Malheureusement, quelques défauts un peu trop flagrants pourront en arrêter plus d’un. Le premier est la longueur du roman. De nombreuses pages auraient mieux faites de ne pas être écrites, car n’apportant au lecteur aucun élément constructif. Un peu de détails et de descriptions pour la forme, pourquoi pas, mais trop c’est trop. Ajoutons à cela une certaine mièvrerie qui se serait glissée entre les pages. Une minute le livre est incroyablement mature et passionnant, la suivante on tombe dans la contemplation et le gnan gnan sans fin des romans a l’eau de rose (les 50 dernières pages en sont farcies, dommage pour la fin). Le romantisme a bien évidemment sa place dans le récit d’un amour, mais il faut parfois savoir ménager son lecteur…

Conclusion :

Un très beau livre qui vaut la peine, mais en sautant quelques passages.

A lire si vous voulez en savoir plus sur :

– le violon
– les chaussures
– les pique-niques
– l’apprentissage

Le temps n’est rien sur Amazon

6 Comments

  1. J'ai vu le film, je savais pas que c'était tiré d'un livre, je vais essayer de le trouver par chez moi ^^

    Mais critique constructif : J'ai bien aimer le film qui est plus court je pense.
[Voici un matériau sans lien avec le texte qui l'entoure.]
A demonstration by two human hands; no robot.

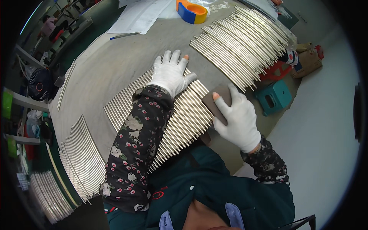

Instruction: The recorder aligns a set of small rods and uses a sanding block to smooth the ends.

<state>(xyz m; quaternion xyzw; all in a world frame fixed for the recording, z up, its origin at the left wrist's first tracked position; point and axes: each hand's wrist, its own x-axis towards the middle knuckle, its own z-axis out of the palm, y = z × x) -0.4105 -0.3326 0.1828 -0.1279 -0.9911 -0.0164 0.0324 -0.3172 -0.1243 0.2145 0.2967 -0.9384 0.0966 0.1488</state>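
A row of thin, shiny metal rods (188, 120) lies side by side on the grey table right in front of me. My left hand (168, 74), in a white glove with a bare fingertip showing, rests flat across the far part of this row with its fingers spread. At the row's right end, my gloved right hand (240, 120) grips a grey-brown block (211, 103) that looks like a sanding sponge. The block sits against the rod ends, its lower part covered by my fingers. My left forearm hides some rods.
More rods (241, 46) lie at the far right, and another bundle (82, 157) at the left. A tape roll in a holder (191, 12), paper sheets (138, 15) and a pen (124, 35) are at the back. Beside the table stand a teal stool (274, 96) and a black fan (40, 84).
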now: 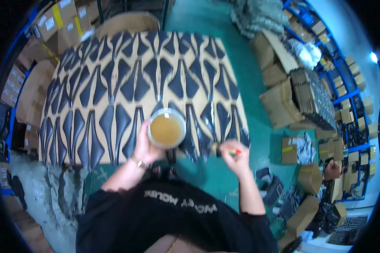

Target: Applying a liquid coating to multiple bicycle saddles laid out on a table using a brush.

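Observation:
My left hand is wrapped round the side of a round, pale tub of amber-brown liquid, held above the near edge of the table. In my right hand is a small brush with a red tip on its handle. Its bristle end points left, over the dark pieces at the table's near right edge. Rows of flat, black, curved, tapering pieces cover the cardboard-topped table. Whether the bristles touch a piece I cannot tell.
Cardboard boxes are stacked at the far left. On the right stand open cartons, a bundle of stacked sheets and blue shelving full of boxes. Plastic-wrapped bulk lies at the near left. The floor is green.

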`<state>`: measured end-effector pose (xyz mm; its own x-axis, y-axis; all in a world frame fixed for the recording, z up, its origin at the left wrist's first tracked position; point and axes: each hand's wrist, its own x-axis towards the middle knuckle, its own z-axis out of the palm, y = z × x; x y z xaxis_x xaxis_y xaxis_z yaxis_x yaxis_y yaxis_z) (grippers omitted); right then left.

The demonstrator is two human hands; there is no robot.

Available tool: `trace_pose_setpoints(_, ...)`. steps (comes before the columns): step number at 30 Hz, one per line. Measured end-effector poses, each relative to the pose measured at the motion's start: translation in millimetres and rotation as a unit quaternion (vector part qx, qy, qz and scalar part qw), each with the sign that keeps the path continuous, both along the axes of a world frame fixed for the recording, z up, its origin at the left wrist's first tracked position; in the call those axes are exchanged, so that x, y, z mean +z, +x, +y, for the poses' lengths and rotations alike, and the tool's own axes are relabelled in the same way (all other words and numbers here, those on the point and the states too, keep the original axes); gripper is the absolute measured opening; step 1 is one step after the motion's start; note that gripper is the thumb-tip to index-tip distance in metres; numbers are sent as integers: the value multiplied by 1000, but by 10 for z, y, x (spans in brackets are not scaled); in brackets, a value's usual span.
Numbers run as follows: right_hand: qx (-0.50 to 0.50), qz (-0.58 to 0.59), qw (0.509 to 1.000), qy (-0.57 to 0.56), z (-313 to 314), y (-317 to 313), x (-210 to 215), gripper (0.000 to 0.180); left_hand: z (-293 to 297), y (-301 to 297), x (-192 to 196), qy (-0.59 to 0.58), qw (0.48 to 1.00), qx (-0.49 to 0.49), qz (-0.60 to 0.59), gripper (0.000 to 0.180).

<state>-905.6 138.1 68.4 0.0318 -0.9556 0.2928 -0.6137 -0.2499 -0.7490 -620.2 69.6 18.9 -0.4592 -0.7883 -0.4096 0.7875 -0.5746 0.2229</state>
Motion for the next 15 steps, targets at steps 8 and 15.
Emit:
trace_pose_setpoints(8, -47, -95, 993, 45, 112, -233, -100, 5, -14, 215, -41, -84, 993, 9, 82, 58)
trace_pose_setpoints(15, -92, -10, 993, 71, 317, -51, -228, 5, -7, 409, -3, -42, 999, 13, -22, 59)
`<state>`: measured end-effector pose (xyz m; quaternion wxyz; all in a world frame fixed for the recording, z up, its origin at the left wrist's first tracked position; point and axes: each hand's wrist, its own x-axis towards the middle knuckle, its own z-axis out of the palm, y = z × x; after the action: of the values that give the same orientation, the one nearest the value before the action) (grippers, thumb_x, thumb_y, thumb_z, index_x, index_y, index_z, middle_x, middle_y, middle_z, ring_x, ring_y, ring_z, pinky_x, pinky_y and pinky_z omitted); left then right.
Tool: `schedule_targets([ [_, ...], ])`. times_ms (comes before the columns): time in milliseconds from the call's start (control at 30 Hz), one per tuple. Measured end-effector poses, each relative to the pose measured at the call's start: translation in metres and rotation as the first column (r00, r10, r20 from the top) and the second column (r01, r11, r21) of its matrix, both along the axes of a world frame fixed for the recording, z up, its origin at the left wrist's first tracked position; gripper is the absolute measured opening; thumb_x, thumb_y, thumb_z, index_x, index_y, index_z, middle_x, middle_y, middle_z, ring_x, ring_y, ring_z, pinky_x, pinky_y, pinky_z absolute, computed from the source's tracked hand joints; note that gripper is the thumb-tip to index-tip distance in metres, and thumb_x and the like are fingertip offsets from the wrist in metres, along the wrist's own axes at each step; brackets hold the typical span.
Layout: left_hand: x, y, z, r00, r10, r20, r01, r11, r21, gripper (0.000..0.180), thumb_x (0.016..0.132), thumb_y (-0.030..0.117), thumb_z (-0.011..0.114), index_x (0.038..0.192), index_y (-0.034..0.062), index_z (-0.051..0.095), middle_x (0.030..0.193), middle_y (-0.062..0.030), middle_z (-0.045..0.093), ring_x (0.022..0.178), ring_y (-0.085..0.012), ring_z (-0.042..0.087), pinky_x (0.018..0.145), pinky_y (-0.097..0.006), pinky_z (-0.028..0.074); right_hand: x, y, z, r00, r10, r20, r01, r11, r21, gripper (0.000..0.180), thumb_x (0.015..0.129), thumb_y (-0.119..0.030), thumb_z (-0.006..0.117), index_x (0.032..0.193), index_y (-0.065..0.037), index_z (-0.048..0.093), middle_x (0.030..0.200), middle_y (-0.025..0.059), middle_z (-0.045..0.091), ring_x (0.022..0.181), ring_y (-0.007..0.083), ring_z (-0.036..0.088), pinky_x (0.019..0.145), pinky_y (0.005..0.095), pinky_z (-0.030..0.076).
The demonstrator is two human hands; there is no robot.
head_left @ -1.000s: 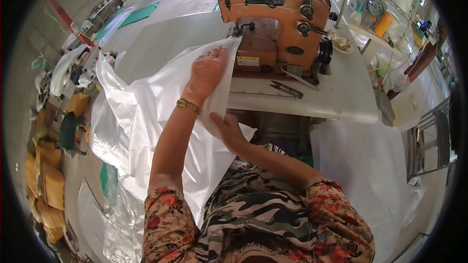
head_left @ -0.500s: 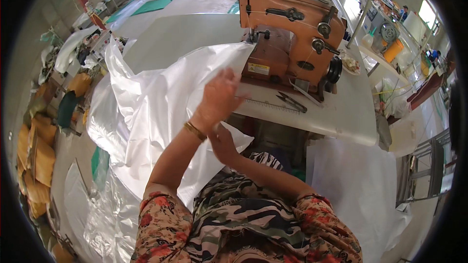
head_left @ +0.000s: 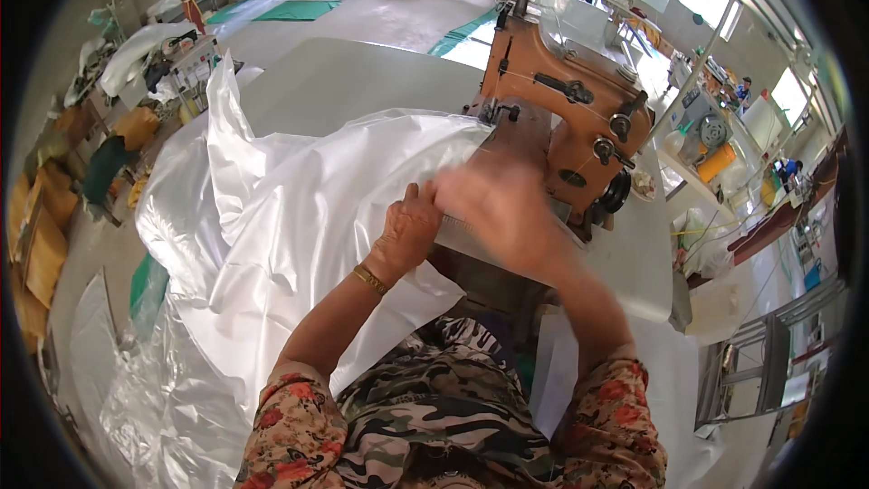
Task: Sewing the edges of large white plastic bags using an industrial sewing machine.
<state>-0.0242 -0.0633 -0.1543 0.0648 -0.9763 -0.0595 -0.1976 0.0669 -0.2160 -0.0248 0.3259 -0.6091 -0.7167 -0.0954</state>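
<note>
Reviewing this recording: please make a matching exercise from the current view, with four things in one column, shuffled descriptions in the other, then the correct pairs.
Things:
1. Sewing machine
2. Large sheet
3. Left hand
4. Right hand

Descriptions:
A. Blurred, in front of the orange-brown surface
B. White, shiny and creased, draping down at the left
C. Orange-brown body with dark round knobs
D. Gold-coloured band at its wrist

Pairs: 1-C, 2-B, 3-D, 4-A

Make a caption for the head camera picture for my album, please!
Left hand on shiny white sheeting, blurred right hand beside it, before an orange sewing machine.
</note>
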Motion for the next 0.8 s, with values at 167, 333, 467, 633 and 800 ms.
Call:
schedule_targets([
  [167, -0.001, 0.0, 0.0, 0.998, 0.055, 0.034, -0.048, 0.985, -0.168, 0.027, 0.075, 0.002, 0.06, 0.102, 0.0046, 0.059, 0.098, -0.0102, 0.06, 0.098, -0.0279, 0.061, 0.077, -0.039, 0.053, 0.083, 0.068, 0.067, 0.692, -0.606, 0.393, 0.224, 0.697, 0.681, 0.022, 0.079, -0.018, 0.072, 0.097, -0.007, 0.066, 0.114, 0.0054, 0.061, 0.113, 0.0263, 0.052, 0.099, 0.0457, 0.036],
  [333, -0.003, 0.001, -0.004, 0.993, 0.018, 0.12, 0.0, 0.989, -0.148, 0.02, 0.075, 0.003, 0.061, 0.095, 0.0058, 0.059, 0.096, -0.0104, 0.06, 0.093, -0.0272, 0.062, 0.076, -0.038, 0.053, 0.123, 0.095, 0.077, 0.585, -0.575, 0.572, 0.135, 0.765, 0.63, 0.017, 0.078, -0.018, 0.072, 0.091, -0.011, 0.065, 0.1, 0.0002, 0.061, 0.111, 0.021, 0.053, 0.104, 0.0472, 0.033],
  [467, 0.0, 0.003, -0.008, 0.985, 0.001, 0.171, 0.025, 0.989, -0.149, 0.015, 0.075, 0.004, 0.062, 0.09, 0.0066, 0.059, 0.091, -0.0094, 0.06, 0.089, -0.0272, 0.062, 0.075, -0.039, 0.053, 0.12, 0.097, 0.097, 0.489, -0.694, 0.529, 0.316, 0.706, 0.634, 0.018, 0.084, -0.024, 0.07, 0.097, -0.012, 0.065, 0.106, 0.0041, 0.062, 0.112, 0.0234, 0.053, 0.097, 0.0475, 0.034],
  [633, 0.001, 0.003, -0.008, 0.983, -0.019, 0.185, 0.044, 0.99, -0.131, 0.017, 0.072, 0.003, 0.062, 0.089, 0.0073, 0.059, 0.088, -0.0086, 0.061, 0.088, -0.0256, 0.062, 0.076, -0.038, 0.051, 0.103, 0.09, 0.119, 0.74, -0.655, 0.156, 0.445, 0.649, 0.617, 0.04, 0.086, -0.02, 0.061, 0.122, -0.004, 0.055, 0.122, 0.0191, 0.056, 0.124, 0.0354, 0.044, 0.106, 0.0478, 0.032],
  [800, -0.006, 0.004, -0.007, 0.983, -0.029, 0.182, 0.054, 0.99, -0.129, 0.017, 0.072, 0.004, 0.063, 0.088, 0.0079, 0.059, 0.087, -0.0078, 0.061, 0.087, -0.0249, 0.062, 0.077, -0.038, 0.049, 0.072, 0.065, 0.01, 0.928, -0.363, -0.085, 0.343, 0.744, 0.573, 0.02, 0.093, -0.023, 0.058, 0.086, -0.004, 0.059, 0.073, 0.0181, 0.06, 0.066, 0.0413, 0.059, 0.058, 0.0464, 0.046],
])
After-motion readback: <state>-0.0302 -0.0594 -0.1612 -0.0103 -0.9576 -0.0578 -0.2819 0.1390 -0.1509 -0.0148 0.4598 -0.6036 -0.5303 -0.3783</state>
L'histoire commence différemment aussi, donc, si tu l'as pas vu, tu sais ce qu'il te reste à faire si tu as envie :p

  2. Moi c'est le contraire, j'ai découvert après coup qu'il y avait eu une adaptation au cinéma. Je pense que je le regarderai si tu le conseilles…

  3. Comme Emilie, j'ai vu le film sans savoir que le livre existé.
    J'ai aussi beaucoup apprécié la version filmé, et vu ce que tu me dis du livre, ça devrait être aussi ton cas.

    Après, je sais pas s'ils ont pris beaucoup de liberté vis à vis du scénario…

  4. Il faut vraiment que je le vois alors, si tout le monde l'a vu sauf moi…
    Mais bon c'est toujours pareil, surtout que c'est un livre relativement long, ils ont forcément dû couper des passages pour que "ça rentre".

  5. J'ai parfois des gout bizarre, mais au moins je me suis pas ennuyé, et j'ai pas vu de gnian-gnian dedans…
    L'histoire commence avec l'accident de voiture de sa mère, ou le garçon se rend compte qu'il voyage dans le temps (causer par la peur?!). Et on continue avec cette petite fille, qui pique-nique dehors et qui le rencontre, lui l'étranger dont elle va tomber amoureuse. On vie ce sentiment d'attente mais bénéfique. Enfin, je sais pas comment l'expliquer, j'ai aimé, c'tout :p
    En y réfléchissant, ça me fait penser à la saison de Doctor Who avec les débuts d'Amy Pond. A creuser (de mon côté)

  6. Je vous dirais ce que j'en ai pensé. Mais à mon avis une grosse différence c'est que pour que ce soit plus simple, dans le film ils ont dû être plus linéaire. Dans le livre justement la chronologie est mélangée, et l'histoire de l'accident par exemple on ne l'apprend que vers la moitié du livre.